Each of these is independently fundable and adoptable. The slowdown is then a configuration of rails everyone is already running on, a flag flip, not a treaty from scratch. This is the single most important strategic bet in the whole project: win adoption in peacetime; make the pause a latent capability of an already-trusted system.

6. Governance & the foundation

6.1 Legal form

A neutral, non-profit foundation, model on CERN, the IETF, the Linux Foundation, or a standards body, not a startup and not a single-lab project. Jurisdiction is a strategic decision; a neutral or multi-jurisdictional seat (e.g., Switzerland-style neutrality) aids credibility with rival states.

6.2 Multi-stakeholder board, adversarial by design

Seats deliberately span mutually-distrusting constituencies: multiple frontier labs, multiple governments (ideally across geopolitical blocs), academic cryptographers and security researchers, and civil-society / public-interest representatives. The point is not harmony; it is that no single faction can capture the rule-set.

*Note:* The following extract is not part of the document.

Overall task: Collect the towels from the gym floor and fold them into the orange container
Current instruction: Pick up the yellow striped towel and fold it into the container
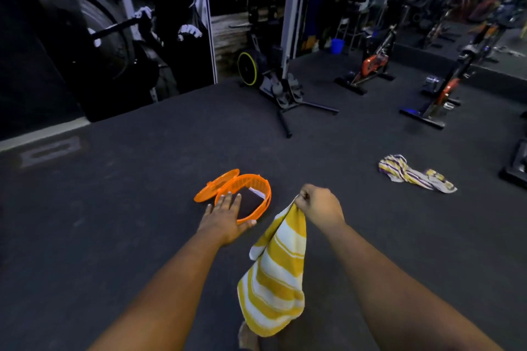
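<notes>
Both your bare forearms reach forward from 6 o'clock. Your left hand [224, 218] lies flat, palm down, fingers straight and spread toward 12 o'clock. Your right hand [320, 204] is fisted, knuckles up, grip pinched closed.

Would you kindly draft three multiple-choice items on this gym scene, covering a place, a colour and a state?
1. Where does the purple-striped towel lie?
A. in the container
B. on the floor to the right
C. on a bike

2. What colours is the towel held by the right hand?
A. yellow and white
B. blue and grey
C. plain red

3. How is the orange container?
A. shut
B. open, lid beside it
C. overturned

Key: 1 B, it lies crumpled on the dark floor; 2 A, its stripes show; 3 B, the left hand reaches over its open rim.
</notes>
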Action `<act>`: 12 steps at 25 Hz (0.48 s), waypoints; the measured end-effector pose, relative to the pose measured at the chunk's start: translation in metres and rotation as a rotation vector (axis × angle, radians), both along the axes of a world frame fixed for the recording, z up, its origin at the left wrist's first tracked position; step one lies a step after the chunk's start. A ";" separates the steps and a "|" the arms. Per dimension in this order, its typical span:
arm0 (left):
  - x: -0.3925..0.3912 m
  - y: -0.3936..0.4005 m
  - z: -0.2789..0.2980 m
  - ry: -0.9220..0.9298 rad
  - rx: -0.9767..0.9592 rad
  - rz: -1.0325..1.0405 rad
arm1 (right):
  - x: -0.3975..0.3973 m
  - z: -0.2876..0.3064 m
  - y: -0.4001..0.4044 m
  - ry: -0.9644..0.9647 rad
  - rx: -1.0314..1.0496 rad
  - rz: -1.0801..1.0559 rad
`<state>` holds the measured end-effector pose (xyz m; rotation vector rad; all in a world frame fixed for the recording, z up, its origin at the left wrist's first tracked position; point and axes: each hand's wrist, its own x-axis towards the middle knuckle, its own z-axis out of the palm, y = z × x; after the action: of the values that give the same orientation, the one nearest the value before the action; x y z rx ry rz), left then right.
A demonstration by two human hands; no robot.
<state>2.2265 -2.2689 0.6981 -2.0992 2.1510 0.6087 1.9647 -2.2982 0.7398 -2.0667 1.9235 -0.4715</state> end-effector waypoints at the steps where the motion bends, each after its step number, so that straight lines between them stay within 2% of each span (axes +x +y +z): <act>1: 0.001 -0.019 -0.004 0.001 -0.001 0.024 | 0.000 -0.003 -0.022 -0.007 -0.019 0.010; 7: 0.010 -0.126 -0.017 0.035 0.044 0.087 | 0.005 -0.015 -0.140 0.070 -0.028 0.131; 10: 0.018 -0.178 -0.008 0.044 0.025 0.115 | 0.014 -0.009 -0.197 -0.004 -0.041 0.188; 12: 0.021 -0.206 -0.001 0.057 0.022 0.135 | 0.020 -0.005 -0.233 -0.140 -0.066 0.237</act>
<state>2.2480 -2.4754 0.6976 -2.2556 2.0332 0.7091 1.9842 -2.5311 0.7352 -2.2029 1.5809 -0.6127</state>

6.3 Rule-update authority (the ratchet, enforced)

Borrow the flexHEG pattern: the system only accepts policy/verification updates approved by a defined quorum of stakeholders. Increasing transparency or tightening verification is easier to pass; weakening either requires a supermajority. This prevents both a capturing state and the foundation itself from quietly defanging the platform.

6.4 Funding model

Diversify deliberately to protect neutrality: philanthropic capital is available now and aimed squarely at this space (e.g., Longview's hardware-enabled-mechanisms RFP, sized in the millions, explicitly wants red-teaming and field-building), plus government/standards grants and eventually membership dues from participating organizations. Avoid majority dependence on any single lab or state, funding concentration is capture by another name.

6.5 Licensing as a governance decision

The license is not boilerplate. Verification logic should be permissively licensed for maximum auditability and adoption. The adversarial / attack-tooling components (see §7.2) need a different regime, controlled or staged release with coordinated disclosure, because an open cookbook for spoofing verification is precisely what a defector wants. Decide these separately and deliberately.

7. Threat model

7.1 Off-the-books compute (the coverage hole)

Hardware-enabled and attestation-based approaches govern only the equipped frontier. Motivated actors can find unequipped compute, and falling FLOP thresholds (from algorithmic efficiency gains) erode coverage over time. Mitigation: pair on-platform attestation with independent signals (chip supply-chain registry, datacenter power/footprint analytics) so that un-attested large-scale compute is itself anomalous and visible. We make the absence of a heartbeat suspicious.

7.2 Spoofing & the brokenness of existing schemes

Proof-of-Learning, as published, is more broken than commonly assumed, adversaries can forge cheaper transcripts that pass. Strategic consequence: before we endorse any verification primitive, it must survive an open, reproducible adversarial test suite, a "Pwn2Own / MITRE ATT&CK of compute verification." This red-team harness is also a credibility flywheel: in security, only what survives public attack is trusted. We build the adversary alongside the verifier, under coordinated disclosure (§6.5).

7.3 Neutrality capture

A single state or lab gaining effective control over hosting, funding, or rule-updates. Mitigations: §6.2–6.4 (adversarial board, ratchet, diversified funding, multi-jurisdictional seat).

7.4 The legitimacy trap

If a "coordinated slowdown" merely lets the least cautious actor catch up, it makes everyone less safe rather than more. The platform must therefore be valuable even if a slowdown never triggers (hence §5), and it must never be framed as unilateral disarmament. Its job is to create the option for a credible, mutual, verifiable pause, not to advocate that any single party stop alone.

v0.1 working draft. This is a living document; the architecture is intended to be revised against the published threat model and adversarial test results, never weakened without quorum.